> _Your task_
Your answer should hold the data exactly as given, minus any picture.

> _Data extract_
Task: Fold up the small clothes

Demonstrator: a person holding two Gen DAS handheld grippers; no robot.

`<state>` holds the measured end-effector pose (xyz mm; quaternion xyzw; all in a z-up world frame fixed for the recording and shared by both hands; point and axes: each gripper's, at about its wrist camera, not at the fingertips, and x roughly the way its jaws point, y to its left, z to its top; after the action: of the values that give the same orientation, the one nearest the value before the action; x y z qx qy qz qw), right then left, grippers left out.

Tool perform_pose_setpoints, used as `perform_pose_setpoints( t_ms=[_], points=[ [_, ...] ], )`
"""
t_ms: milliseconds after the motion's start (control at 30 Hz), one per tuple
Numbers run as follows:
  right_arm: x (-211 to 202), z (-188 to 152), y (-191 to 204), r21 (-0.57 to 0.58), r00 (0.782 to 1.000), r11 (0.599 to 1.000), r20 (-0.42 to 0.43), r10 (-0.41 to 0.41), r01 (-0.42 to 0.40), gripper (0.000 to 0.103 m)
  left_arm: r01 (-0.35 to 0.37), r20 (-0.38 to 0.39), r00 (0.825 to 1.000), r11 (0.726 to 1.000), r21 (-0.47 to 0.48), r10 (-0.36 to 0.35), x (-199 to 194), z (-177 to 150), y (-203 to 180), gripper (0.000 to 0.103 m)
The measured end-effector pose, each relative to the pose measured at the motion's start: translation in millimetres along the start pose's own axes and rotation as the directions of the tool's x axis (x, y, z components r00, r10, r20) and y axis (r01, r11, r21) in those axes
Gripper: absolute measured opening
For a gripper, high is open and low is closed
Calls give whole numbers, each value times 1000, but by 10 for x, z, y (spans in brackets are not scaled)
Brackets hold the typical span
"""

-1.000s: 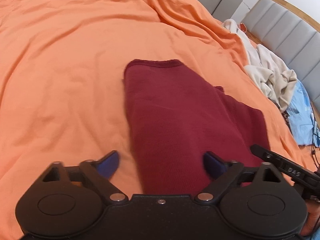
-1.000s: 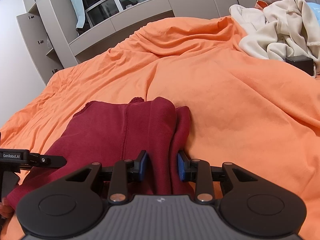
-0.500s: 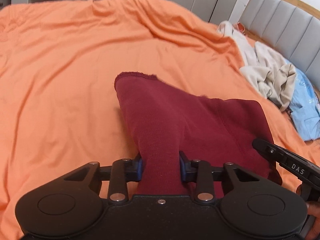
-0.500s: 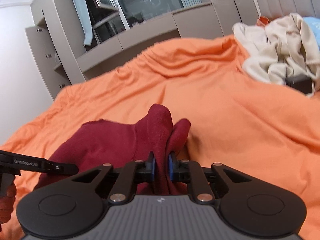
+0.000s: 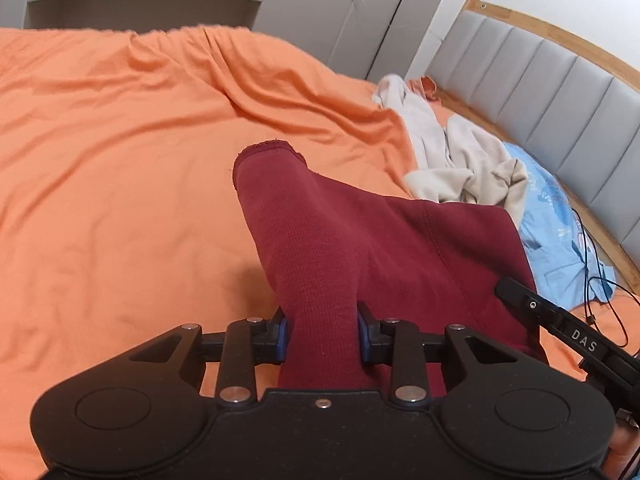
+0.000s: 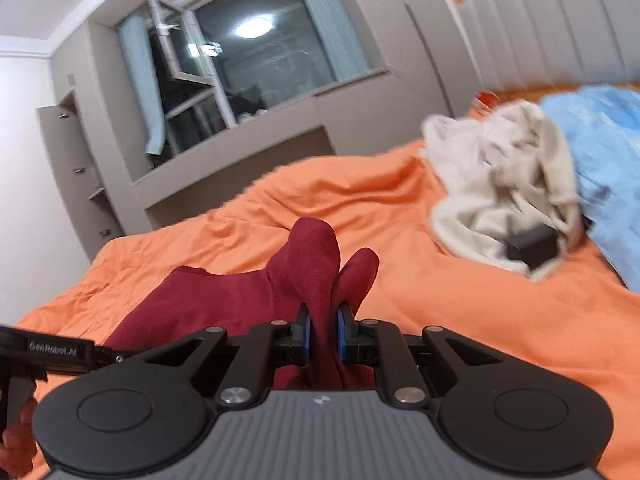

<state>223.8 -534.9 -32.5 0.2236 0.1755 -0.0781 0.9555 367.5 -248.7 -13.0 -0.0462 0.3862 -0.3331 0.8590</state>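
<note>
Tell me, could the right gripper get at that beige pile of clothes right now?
Probably not: the right gripper is shut on the dark red garment, so it is occupied. The orange bedspread toward the beige pile looks unobstructed.

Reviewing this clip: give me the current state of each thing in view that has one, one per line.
Left claw: shut on the dark red garment.
Right claw: shut on it too.
Dark red garment: partly folded, near edge lifted off the orange bedsheet.
Beige clothes: crumpled heap, unfolded.
Light blue garment: spread out, unfolded.
Window: one pane swung open.
</note>
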Motion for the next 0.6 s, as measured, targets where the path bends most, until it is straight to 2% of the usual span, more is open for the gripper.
perform_pose_setpoints(
  t_ms=[100, 167, 333, 433, 533, 567, 600],
  points=[
    [140, -48, -182, 64, 996, 997, -75, -40, 44, 14, 0, -62, 998, 1000, 13, 1, 245, -106, -40, 35],
    [220, -91, -254, 68, 993, 996, -106, -58, 66, 15, -18, -104, 994, 1000, 23, 21, 414, -192, -39, 35],
    [275, -164, -273, 43, 989, 996, -126, -76, 82, 17, -44, -124, 991, 999, 32, 48, 530, -257, 4, 39],
    [275, -196, -276, 35, 986, 994, -136, -101, 107, 29, -55, -124, 990, 998, 42, 60, 507, -264, 5, 44],
    [215, -201, -275, 33, 982, 990, -134, -132, 137, 38, -92, -127, 987, 994, 64, 99, 489, -275, -32, 54],
    [187, -196, -273, 31, 983, 990, -128, -134, 139, 43, -103, -126, 986, 992, 75, 112, 471, -280, -48, 63],
    [151, -192, -266, 29, 983, 989, -121, -139, 143, 53, -116, -120, 985, 989, 88, 126, 440, -287, -68, 69]
  ],
)
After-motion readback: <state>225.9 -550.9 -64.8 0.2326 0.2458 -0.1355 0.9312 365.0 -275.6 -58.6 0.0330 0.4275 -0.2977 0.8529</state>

> _Answer area_
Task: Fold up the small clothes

Demonstrator: a person holding two Gen DAS handheld grippers; no robot.

`<state>` holds the measured end-effector pose (xyz mm; quaternion xyzw; all in a z-up world frame fixed for the recording and shared by both hands; point and axes: each gripper's, at about its wrist camera, not at the fingertips, and x roughly the way its jaws point, y to its left, z to its top; after the action: of the values that give the same orientation, the one nearest the value before the action; x y z qx qy qz qw), right then left, grippers left out.

Tool perform_pose_setpoints, used as `perform_pose_setpoints( t_ms=[_], points=[ [_, ...] ], )`
"""
t_ms: milliseconds after the motion's start (control at 30 Hz), one per tuple
Numbers run as follows:
  right_arm: x (-211 to 202), z (-188 to 152), y (-191 to 204), r21 (-0.57 to 0.58), r00 (0.782 to 1.000), r11 (0.599 to 1.000), r20 (-0.42 to 0.43), r10 (-0.41 to 0.41), r01 (-0.42 to 0.40), gripper (0.000 to 0.103 m)
  left_arm: r01 (-0.35 to 0.37), r20 (-0.38 to 0.39), r00 (0.825 to 1.000), r11 (0.726 to 1.000), r21 (-0.47 to 0.48), r10 (-0.36 to 0.35), x (-199 to 194), z (-177 to 150), y (-203 to 180), gripper (0.000 to 0.103 m)
The measured end-effector pose, each relative to the pose measured at the motion's start: translation in millimetres along the start pose's own axes and rotation as the directions of the tool's x axis (x, y, z components r00, r10, r20) and y axis (r01, r11, r21) in those axes
Gripper: absolute measured opening
For a gripper, high is open and low is closed
Calls give whole numbers, each value times 1000, but by 10 for x, z, y (spans in brackets are not scaled)
Brackets hold the typical span
"""

-1.000s: 
-1.000s: 
-0.500s: 
-0.500s: 
+0.000s: 
+0.000s: 

<state>223.8 -534.9 -32.5 0.2236 0.1755 -0.0781 0.9555 367.5 -248.7 -13.0 -0.0462 0.3862 -0.3331 0.8590</state>
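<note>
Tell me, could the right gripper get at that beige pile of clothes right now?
Probably not: the right gripper is shut on the dark red garment, so it is occupied. The orange bedspread toward the beige pile looks unobstructed.

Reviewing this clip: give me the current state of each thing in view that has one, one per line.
Left claw: shut on the dark red garment.
Right claw: shut on it too.
Dark red garment: partly folded, near edge lifted off the orange bedsheet.
Beige clothes: crumpled heap, unfolded.
Light blue garment: spread out, unfolded.
Window: one pane swung open.
</note>
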Motion for the next 0.6 s, as measured, targets where the path bends most, until it is straight to 2% of the usual span, more is open for the gripper.
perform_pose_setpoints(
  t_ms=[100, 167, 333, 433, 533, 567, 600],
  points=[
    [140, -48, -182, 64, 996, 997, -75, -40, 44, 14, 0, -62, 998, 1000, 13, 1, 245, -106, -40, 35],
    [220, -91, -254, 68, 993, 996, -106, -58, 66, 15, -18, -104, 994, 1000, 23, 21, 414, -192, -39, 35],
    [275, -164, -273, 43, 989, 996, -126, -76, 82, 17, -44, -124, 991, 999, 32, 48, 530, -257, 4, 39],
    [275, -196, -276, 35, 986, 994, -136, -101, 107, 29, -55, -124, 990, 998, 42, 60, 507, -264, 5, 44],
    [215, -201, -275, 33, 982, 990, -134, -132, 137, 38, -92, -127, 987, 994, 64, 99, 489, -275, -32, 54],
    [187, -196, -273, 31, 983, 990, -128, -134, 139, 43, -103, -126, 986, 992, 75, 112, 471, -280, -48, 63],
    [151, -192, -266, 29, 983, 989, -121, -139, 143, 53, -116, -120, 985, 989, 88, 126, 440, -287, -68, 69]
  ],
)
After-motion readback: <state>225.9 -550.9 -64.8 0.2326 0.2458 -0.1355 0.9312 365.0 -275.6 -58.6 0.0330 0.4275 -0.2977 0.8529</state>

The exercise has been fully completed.